Riociguat (Adempas, BAY63-2521)

Intervention Type: DRUG

Active drug 0.5 mg, 1.0 mg, 1.5 mg, 2.0 mg and 2.5 mg TID/day as per individual dose titration. The starting dose will be 0.5 mg TID, and the dose will be adjusted every two weeks for ten weeks in 0.5 mg increments up to a maximum dose of 2.5 mg TID based on patient's systolic blood pressure and well-being.

Placebo

In the main study treatment phase participants received sham titration within range of 0.5 mg TID to 2.5 mg TID for 10 weeks followed by maintenance period of 16 weeks.

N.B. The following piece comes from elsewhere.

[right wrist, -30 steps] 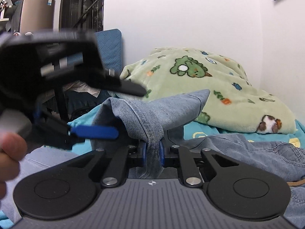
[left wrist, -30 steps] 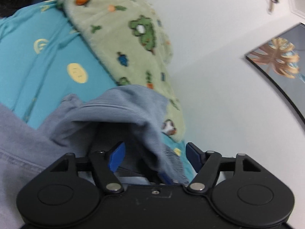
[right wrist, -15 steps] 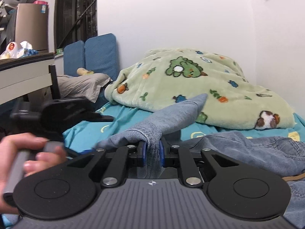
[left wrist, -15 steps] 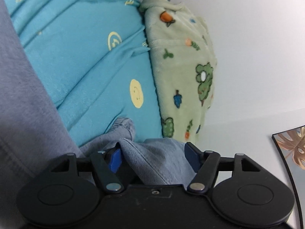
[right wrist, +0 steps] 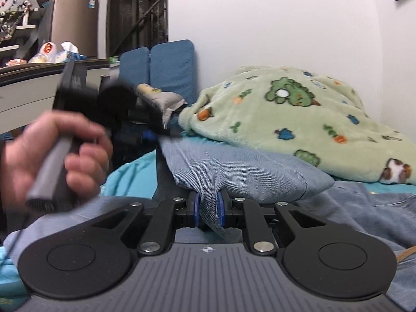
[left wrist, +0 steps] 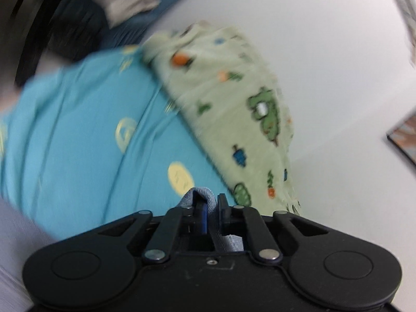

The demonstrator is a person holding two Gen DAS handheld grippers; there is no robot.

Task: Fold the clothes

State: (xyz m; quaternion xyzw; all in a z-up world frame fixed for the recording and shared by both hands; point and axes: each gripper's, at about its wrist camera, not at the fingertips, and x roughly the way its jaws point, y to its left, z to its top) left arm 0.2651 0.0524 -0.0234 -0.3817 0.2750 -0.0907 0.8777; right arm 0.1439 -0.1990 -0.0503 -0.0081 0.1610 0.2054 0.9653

This phase was followed by a long-term extension phase, which included a blinded titration phase to optimal dose of Riociguat of 10 weeks followed by an open-label extension phase. During the open-label extension phase participants were to be treated with Riociguat until commercial access in the indication of PH associated with IIP or until an agreed time point is defined with the individual country, local regulatory authority and the Sponsor's global team.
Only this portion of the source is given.